You don't need to buy vegetables in your grocery store's produce aisles when you can raise your own harvest of fresh veggies at home. Start vegetable plants from seeds to transplant and raise your own vegetable garden. Starting the seedlings indoors protects the seedlings from outdoor pests and harsh growing conditions that may slow growth and development.
Fill a seed tray with potting soil. The ideal seed tray has compartments that measure 3 to 4 inches deep. If you don't have potting soil on hand, the University of Minnesota suggests mixing your own by combining one part sand, one part compost and two parts garden loam.
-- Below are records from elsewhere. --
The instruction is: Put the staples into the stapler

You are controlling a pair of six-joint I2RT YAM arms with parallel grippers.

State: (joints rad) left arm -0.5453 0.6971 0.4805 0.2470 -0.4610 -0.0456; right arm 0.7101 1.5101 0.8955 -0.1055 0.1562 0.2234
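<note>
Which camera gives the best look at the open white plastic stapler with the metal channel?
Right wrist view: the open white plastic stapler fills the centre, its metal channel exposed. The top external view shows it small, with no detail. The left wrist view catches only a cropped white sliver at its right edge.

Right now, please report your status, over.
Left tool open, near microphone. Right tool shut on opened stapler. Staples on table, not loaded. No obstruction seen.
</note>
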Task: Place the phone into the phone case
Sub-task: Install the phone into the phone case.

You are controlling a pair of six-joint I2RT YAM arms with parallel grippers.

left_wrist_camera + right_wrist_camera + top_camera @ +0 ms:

Bury three vegetable seeds in each seed compartment, 1/2 inch deep and spaced equal distances from each other.
Mist the seed tray with water twice daily or as needed to keep each soil compartment moist. The seeds will typically germinate within 10 to 14 days, though this varies according to the specific vegetable species.
Pluck out all the seedlings except for the strongest and tallest one in each compartment after the seeds have germinated.
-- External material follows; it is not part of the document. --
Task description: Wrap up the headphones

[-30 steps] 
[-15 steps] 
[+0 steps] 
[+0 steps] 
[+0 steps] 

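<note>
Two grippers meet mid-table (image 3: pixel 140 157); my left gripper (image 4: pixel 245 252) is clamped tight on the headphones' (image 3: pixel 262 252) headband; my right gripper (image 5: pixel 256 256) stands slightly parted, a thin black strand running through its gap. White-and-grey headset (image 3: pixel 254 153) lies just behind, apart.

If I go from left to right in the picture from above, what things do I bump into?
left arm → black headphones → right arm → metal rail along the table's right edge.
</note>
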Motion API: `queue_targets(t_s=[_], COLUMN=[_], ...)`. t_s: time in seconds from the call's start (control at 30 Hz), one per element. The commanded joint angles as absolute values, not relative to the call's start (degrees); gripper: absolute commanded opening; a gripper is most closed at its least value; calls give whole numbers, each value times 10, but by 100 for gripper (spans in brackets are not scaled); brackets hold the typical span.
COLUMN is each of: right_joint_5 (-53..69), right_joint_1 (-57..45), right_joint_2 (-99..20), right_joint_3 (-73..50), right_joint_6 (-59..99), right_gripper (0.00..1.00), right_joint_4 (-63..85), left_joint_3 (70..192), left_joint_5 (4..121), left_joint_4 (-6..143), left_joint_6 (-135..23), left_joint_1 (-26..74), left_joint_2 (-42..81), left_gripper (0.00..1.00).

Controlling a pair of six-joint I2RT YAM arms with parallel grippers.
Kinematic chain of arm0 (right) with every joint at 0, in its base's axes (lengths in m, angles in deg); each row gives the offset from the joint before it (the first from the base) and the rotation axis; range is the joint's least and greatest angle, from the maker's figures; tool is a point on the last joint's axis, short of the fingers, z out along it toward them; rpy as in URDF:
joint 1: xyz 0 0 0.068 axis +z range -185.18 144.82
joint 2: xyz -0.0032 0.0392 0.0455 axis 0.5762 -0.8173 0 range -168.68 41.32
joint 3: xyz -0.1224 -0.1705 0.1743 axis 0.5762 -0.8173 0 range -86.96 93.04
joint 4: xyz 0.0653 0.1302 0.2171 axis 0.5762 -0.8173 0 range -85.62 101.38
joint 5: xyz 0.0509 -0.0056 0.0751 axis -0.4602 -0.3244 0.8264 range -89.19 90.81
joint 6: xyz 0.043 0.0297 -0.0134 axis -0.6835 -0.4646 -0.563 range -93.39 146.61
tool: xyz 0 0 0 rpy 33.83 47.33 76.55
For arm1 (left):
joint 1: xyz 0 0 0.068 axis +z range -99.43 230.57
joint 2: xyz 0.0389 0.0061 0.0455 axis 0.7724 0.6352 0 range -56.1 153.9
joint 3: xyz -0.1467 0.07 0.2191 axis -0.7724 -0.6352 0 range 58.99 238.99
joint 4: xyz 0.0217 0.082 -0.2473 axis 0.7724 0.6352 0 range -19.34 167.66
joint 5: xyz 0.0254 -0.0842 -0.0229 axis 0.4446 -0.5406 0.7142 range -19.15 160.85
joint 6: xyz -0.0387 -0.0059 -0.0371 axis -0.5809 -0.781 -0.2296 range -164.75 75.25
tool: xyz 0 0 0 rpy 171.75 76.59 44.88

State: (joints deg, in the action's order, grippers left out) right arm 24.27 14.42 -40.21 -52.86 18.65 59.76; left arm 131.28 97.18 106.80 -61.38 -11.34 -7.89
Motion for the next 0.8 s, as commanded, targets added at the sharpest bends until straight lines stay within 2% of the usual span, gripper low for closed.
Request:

Fertilize the seedlings. The University of Minnesota recommends mixing 1.5 tbsp. of 5-10-5 vegetable fertilizer in a gallon of water, then sprinkling 1/4 cup of this fertilizer-boosted water on each seedling every 14 days until the seedlings are transplanted into the outdoor soil.
Harden the transplants to prepare them for the outdoor growing environment. Seedlings are typically ready for transplanting once they're a couple of inches tall. A week before transplanting, put the seed tray in a shady outdoor location. Each day, move it so that it's exposed to more and more sunlight, suggests Iowa State University.
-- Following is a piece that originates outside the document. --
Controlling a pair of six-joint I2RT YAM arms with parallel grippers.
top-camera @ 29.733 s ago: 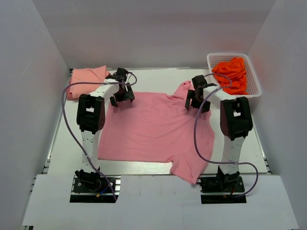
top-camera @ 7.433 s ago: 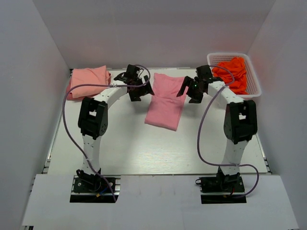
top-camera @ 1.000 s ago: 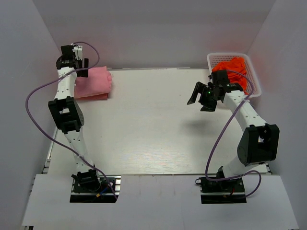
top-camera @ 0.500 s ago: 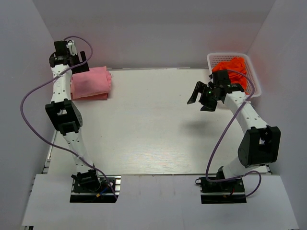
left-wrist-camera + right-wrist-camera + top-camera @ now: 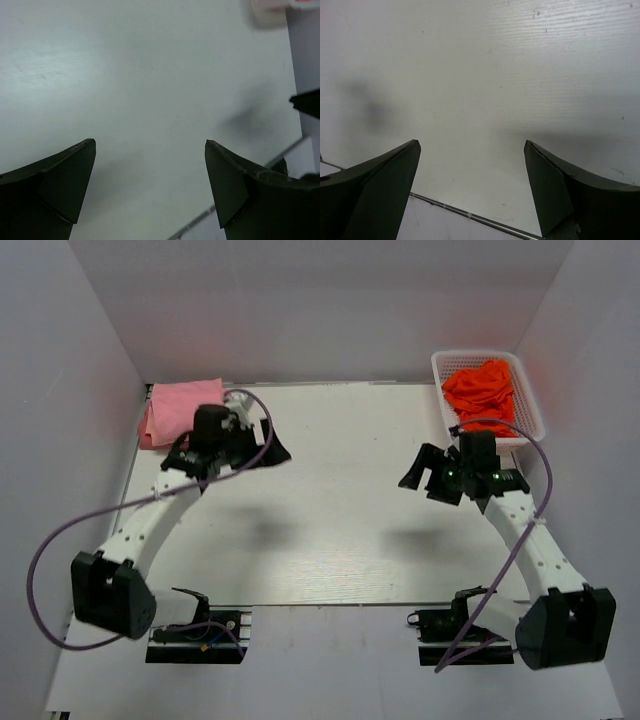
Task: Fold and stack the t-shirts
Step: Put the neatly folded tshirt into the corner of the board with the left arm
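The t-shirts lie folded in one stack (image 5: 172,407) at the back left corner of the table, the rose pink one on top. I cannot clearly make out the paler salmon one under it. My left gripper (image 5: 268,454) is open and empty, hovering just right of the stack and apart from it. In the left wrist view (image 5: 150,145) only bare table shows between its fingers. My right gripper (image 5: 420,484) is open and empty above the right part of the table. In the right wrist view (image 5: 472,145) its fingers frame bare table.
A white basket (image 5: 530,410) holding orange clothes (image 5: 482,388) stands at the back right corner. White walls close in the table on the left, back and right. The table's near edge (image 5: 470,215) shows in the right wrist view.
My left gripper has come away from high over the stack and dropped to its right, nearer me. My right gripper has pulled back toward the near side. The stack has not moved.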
Transplant the seedlings into your outdoor garden bed after they've been hardened off. Dig a hole in your garden bed that's the size of the seed tray's compartment. Slide the seedling out of the compartment and into the hole. Repeat for all the other seedlings, spacing them according to the space needs for the specific vegetable species.
Fertilize the transplants immediately after you've replanted them to ensure quick establishment, suggests Iowa State University. They recommend mixing 2 tbsp. of 12-12-12 fertilizer in a gallon of water and giving each transplant a cup of this liquid fertilizer.